Docs
If Crawlable's scan shows your site returning HTTP 403 / 503 with a Cloudflare challenge page, AI crawlers like GPTBot, ClaudeBot and PerplexityBot are seeing the same wall. Your content is effectively invisible to LLM answers. Here's how to fix it without turning off Cloudflare protection.
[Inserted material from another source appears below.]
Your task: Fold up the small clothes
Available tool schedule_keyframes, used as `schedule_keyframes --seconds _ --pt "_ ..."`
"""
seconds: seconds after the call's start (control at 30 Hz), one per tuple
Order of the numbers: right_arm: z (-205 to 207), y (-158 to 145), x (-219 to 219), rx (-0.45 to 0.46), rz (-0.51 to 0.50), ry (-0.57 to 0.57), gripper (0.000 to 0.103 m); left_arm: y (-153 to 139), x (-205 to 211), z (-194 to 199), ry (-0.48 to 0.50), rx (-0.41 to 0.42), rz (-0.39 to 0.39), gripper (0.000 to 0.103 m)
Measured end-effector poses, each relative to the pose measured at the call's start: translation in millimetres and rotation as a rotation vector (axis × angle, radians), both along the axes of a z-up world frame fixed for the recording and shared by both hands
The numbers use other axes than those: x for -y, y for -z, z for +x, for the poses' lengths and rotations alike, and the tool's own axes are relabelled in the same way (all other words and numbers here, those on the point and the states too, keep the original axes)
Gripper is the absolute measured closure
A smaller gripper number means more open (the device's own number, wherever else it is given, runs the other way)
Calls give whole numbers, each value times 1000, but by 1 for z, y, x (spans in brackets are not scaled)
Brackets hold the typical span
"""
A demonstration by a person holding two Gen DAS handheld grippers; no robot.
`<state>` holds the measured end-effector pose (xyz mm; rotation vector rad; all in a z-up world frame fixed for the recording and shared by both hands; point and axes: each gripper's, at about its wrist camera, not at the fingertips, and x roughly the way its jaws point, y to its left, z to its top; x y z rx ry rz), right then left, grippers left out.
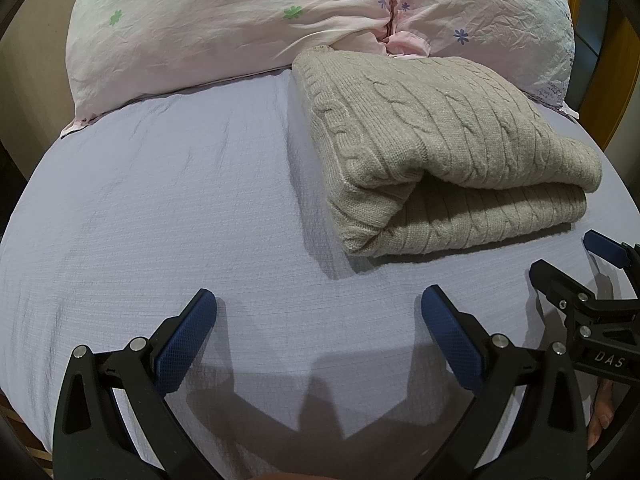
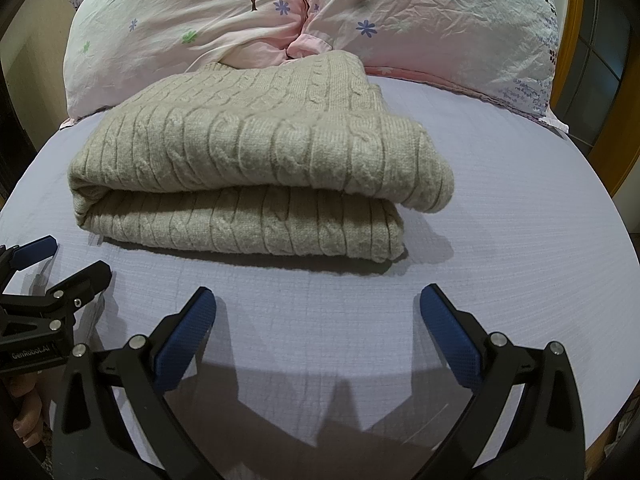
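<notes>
Both claws are hovering low over the lilac bed sheet [image 1: 160,208], empty. The left claw [image 1: 319,304] is standing wide open in the lower middle of its own view, blue pads well apart and gripping nothing; the right claw [image 2: 318,303] is likewise spread open in the lower middle of its view, nothing between the pads. Each is also showing at the edge of the other's camera, at lower right of the left view and lower left of the right view, so they are sitting side by side. The beige cable-knit sweater [image 2: 256,152] is lying on the sheet ahead of both claws: centre to upper left in the right view, right of centre in the left view, its far edge touching the floral pillows [image 1: 224,28] along the top of the frame. It is showing as a compact bundle, upper layer doubled over a lower one, the top overhanging slightly toward the right in the right view. Judging from this, the folding is looking essentially done for this garment; what may be remaining is squaring the overhanging layer. No other clothes are showing in either view.
</notes>
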<state>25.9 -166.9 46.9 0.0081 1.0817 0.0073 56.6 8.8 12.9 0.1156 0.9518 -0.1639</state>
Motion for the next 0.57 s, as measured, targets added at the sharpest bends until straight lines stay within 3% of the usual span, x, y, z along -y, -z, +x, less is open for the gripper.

In your Cloudflare dashboard go to Security → Bots and make sure Verified Bots is set to Allow. This automatically lets Googlebot, Bingbot, GPTBot, ClaudeBot, PerplexityBot and other verified AI crawlers through Bot Fight Mode and Super Bot Fight Mode.
Go to Security → WAF → Custom rules → Create rule. Use this expression (Edit expression mode):
(http.user_agent contains "GPTBot") or
(http.user_agent contains "ClaudeBot") or
(http.user_agent contains "PerplexityBot") or
(http.user_agent contains "Google-Extended") or
(http.user_agent contains "Applebot-Extended") or
(http.user_agent contains "CCBot") or
(http.user_agent contains "Bytespider") or
(http.user_agent contains "CrawlableBot")Action: Skip. Then check All remaining custom rules, Bot Fight Mode, Super Bot Fight Mode, Rate limiting rules, and Managed Challenge / Interactive Challenge. Save and deploy.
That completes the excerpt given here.